**Brief:** Lines in the listing below that include the word "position" need to be copied.

···

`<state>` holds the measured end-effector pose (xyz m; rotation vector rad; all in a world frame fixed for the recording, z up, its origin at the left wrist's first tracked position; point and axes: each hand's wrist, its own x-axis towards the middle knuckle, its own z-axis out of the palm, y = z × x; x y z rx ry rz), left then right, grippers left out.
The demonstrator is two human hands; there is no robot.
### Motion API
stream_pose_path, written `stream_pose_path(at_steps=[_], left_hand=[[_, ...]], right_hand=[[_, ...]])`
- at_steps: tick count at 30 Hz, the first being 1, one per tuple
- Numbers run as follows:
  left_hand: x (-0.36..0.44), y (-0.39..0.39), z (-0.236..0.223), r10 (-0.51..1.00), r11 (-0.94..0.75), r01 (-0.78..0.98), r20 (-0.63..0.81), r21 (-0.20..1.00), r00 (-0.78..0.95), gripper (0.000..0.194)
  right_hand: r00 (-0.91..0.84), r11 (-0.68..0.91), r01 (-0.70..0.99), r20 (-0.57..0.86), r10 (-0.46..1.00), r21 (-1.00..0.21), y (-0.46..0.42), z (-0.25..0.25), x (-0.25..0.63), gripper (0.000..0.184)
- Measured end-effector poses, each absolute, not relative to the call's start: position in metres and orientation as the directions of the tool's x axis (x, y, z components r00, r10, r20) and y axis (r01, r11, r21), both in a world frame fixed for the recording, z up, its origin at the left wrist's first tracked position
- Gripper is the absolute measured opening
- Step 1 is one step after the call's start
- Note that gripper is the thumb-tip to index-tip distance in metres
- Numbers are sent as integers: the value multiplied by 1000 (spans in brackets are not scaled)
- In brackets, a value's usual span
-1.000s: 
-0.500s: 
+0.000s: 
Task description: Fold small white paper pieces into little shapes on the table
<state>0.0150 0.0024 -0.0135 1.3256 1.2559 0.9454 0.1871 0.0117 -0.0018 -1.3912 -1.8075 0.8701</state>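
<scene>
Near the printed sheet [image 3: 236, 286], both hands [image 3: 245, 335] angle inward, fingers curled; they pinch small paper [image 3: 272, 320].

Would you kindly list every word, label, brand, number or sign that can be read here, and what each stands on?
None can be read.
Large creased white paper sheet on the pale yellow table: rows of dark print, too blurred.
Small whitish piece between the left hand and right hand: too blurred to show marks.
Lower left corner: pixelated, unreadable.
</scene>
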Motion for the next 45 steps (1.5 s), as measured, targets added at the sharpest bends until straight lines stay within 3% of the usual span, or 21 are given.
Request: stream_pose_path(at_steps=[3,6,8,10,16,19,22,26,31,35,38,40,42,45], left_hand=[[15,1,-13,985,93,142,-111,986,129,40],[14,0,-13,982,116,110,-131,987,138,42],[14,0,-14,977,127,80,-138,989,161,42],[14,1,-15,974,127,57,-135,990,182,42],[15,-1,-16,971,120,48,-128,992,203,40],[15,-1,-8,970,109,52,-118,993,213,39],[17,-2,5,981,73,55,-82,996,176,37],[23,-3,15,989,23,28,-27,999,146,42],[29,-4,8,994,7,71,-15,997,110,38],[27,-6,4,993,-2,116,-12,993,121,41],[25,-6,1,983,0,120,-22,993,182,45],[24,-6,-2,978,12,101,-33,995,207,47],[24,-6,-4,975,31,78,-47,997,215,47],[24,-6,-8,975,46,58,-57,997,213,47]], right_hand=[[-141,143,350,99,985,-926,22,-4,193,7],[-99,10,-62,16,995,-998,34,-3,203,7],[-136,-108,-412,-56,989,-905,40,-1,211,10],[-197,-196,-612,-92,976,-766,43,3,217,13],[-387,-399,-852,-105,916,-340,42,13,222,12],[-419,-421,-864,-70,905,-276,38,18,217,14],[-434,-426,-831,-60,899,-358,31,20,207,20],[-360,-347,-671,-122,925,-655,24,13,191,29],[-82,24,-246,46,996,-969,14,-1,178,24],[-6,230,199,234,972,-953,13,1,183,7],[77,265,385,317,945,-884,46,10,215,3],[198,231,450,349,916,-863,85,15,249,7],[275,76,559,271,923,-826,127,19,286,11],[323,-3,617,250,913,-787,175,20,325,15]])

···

**Answer section:**
`<state>` holds the measured end-effector pose (xyz m; rotation vector rad; all in a world frame fixed for the recording, z up, its origin at the left wrist's first tracked position; point and axes: each hand's wrist, its own x-axis towards the middle knuckle, its own z-axis out of the palm, y = z × x; x y z rx ry rz), left then right, grippers left out.
- Measured end-effector poses, each absolute, not relative to the call's start: position in metres and orientation as the directions of the tool's x axis (x, y, z components r00, r10, r20) and y axis (r01, r11, r21), both in a world frame fixed for the recording, z up, its origin at the left wrist's first tracked position

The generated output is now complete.